=== Problem to solve ===
Using the data beneath this instruction, retype only the lines from the one that contains "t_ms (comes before" down to the one that contains "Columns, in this", both included, exactly as they appear.

=== Supplied data ===
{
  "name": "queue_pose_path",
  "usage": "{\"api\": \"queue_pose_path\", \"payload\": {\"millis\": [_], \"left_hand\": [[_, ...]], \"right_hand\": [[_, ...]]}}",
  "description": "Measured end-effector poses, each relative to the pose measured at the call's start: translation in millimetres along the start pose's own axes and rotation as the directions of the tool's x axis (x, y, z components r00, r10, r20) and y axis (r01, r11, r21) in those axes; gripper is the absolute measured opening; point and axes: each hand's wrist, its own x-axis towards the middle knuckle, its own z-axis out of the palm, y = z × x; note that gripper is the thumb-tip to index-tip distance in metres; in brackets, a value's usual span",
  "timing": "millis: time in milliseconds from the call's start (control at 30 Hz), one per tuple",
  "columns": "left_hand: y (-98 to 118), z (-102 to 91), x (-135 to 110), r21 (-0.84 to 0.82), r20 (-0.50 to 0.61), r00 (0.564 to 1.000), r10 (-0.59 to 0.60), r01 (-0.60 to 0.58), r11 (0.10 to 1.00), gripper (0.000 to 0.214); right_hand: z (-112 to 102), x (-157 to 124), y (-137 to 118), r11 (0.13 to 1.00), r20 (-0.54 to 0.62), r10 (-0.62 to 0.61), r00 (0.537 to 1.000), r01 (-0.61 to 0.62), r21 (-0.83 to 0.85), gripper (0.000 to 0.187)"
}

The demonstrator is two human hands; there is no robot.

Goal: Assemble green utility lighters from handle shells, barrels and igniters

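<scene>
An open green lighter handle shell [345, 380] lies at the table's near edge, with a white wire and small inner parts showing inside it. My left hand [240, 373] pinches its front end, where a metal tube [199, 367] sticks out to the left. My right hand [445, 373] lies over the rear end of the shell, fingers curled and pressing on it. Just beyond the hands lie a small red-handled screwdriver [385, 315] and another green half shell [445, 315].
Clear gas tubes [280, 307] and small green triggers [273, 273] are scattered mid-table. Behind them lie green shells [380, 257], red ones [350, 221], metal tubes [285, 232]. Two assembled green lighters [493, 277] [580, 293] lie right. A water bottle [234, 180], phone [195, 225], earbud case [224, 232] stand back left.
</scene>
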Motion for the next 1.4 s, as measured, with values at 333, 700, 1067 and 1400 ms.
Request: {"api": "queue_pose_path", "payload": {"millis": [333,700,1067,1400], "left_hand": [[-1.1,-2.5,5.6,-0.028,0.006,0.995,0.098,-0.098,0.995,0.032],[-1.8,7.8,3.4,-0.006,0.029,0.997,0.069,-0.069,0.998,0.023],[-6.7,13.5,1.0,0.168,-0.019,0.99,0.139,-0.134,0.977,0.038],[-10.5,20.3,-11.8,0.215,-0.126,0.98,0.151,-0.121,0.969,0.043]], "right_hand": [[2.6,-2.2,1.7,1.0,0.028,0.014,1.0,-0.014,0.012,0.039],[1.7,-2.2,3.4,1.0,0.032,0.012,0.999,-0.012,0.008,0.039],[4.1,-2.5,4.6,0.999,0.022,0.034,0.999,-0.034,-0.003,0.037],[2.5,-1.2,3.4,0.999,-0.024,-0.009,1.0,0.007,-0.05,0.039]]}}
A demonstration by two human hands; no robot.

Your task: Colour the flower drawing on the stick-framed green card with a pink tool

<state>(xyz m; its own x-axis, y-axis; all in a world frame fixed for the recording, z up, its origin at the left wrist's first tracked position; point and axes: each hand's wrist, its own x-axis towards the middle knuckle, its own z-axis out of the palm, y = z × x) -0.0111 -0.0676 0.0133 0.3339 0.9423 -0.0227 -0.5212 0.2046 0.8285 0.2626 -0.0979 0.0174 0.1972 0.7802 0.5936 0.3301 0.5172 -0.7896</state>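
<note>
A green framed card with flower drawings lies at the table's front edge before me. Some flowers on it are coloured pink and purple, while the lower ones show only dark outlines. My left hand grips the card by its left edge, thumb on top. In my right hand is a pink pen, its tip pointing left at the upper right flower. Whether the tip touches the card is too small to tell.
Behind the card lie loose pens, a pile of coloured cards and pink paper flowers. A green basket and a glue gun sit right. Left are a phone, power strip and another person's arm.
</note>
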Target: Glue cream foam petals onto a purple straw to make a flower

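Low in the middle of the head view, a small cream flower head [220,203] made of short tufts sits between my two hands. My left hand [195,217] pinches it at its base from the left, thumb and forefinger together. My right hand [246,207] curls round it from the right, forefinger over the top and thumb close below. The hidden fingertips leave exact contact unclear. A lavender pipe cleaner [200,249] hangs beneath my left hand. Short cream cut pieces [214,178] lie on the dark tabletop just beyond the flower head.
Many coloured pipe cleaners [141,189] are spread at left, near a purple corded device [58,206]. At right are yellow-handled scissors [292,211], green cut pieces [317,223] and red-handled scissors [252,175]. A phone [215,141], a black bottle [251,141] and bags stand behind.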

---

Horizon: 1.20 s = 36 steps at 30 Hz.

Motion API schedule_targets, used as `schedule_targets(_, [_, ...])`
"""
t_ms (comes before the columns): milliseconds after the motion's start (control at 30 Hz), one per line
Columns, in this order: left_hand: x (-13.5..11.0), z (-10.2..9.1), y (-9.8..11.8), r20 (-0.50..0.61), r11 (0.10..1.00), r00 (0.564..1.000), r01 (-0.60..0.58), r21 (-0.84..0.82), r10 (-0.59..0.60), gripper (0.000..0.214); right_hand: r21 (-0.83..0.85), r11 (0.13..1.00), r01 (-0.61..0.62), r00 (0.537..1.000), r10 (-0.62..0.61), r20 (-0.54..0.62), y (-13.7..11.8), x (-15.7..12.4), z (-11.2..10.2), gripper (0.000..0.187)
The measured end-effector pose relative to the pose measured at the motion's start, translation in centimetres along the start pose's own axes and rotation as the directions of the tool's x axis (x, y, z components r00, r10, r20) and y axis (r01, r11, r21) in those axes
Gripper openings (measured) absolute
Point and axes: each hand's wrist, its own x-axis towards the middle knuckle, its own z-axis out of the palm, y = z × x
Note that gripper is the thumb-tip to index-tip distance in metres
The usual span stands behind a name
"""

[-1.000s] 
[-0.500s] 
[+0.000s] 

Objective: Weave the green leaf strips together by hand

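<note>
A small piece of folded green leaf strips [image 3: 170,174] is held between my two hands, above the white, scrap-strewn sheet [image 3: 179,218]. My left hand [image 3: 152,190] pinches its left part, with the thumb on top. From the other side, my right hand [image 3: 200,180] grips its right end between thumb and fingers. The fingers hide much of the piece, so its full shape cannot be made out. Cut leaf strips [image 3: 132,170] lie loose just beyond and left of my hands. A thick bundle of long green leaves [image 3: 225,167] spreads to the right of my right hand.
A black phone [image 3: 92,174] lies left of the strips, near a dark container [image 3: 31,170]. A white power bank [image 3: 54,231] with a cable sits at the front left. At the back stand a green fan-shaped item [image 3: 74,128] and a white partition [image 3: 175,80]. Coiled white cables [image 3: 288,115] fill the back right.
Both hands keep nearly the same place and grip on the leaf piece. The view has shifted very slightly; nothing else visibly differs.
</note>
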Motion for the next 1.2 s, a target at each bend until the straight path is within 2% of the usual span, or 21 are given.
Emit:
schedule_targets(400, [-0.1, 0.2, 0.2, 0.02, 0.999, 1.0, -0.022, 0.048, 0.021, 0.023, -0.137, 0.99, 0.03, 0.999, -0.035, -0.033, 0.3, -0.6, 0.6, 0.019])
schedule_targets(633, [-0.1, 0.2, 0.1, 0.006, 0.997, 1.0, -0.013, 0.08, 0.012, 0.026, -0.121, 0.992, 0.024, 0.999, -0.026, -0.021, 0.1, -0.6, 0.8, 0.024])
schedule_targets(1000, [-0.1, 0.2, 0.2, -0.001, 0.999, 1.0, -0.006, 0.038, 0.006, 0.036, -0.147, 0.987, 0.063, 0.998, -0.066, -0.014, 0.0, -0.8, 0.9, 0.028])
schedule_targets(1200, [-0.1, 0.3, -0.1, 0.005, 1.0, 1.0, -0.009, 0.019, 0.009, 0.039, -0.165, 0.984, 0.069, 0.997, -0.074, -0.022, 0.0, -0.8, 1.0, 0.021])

=== Task result ===
t_ms (comes before the columns): milliseconds after the motion's start (control at 30 Hz), one per line
Columns, in this order: left_hand: x (-13.5..11.0), z (-10.2..9.1), y (-9.8..11.8), r20 (-0.50..0.61), r11 (0.10..1.00), r00 (0.564..1.000), r01 (-0.60..0.58), r21 (-0.84..0.82), r10 (-0.59..0.60), gripper (0.000..0.214); right_hand: r21 (-0.83..0.85), r11 (0.13..1.00), r01 (-0.61..0.62), r00 (0.537..1.000), r10 (-0.62..0.61), r20 (-0.54..0.62), y (-13.7..11.8), x (-15.7..12.4), z (-11.2..10.2), gripper (0.000..0.187)

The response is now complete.